Back to our roots Permalink to this item

Tuesday was World Soil Day, who knew? You would have known if you'd heard Monday's episode of 1A, The Ground Beneath Our Feet. I'd heard a snippet, and looked it up on the web to hear the rest.

"Societies that degraded their land over the long run did not last."
David Montgomery

If you haven't heard of "mycorrhizal fungi," you could find out what's up with that. If you have heard of them, of course you're interested, and already know that your life depends on them.
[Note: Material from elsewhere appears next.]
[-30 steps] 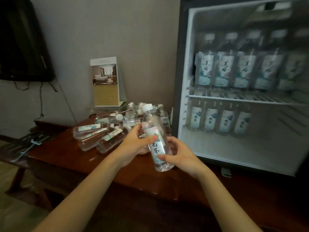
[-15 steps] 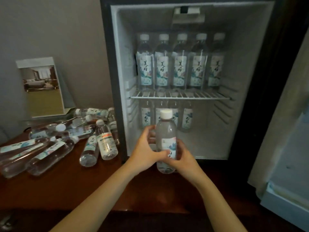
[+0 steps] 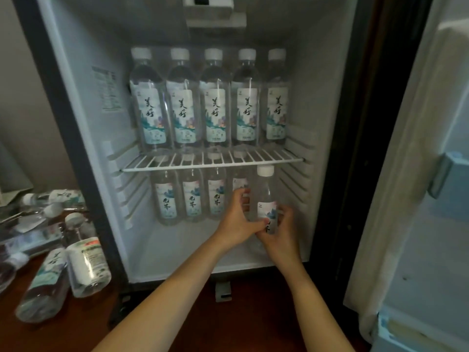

It was my second college roommate, come from a southern Idaho farming family who introduced me, now more than 40 years ago, before I took that Soils class at the University of Idaho.

2005 photo

Here's something I didn't know, from Phil Nauta: Endomycorrhizal fungi (a.k.a. arbuscular mycorrhizal fungi or am fungi) are happy to get together with more than 9 out of 10 plant species, while ectomycorrhizal fungi get together with fewer than 1 in 20 plant species, mainly conifers and oaks. I was under the impression that mycorrhizal associations were mostly specific, rather than mostly promiscuous. Another 1 in 20 species are nonmycorrhizal, including the wonderfully polymorphic Brassica olearacea and genera in the Heath family (blueberries, rhododendron, etc.).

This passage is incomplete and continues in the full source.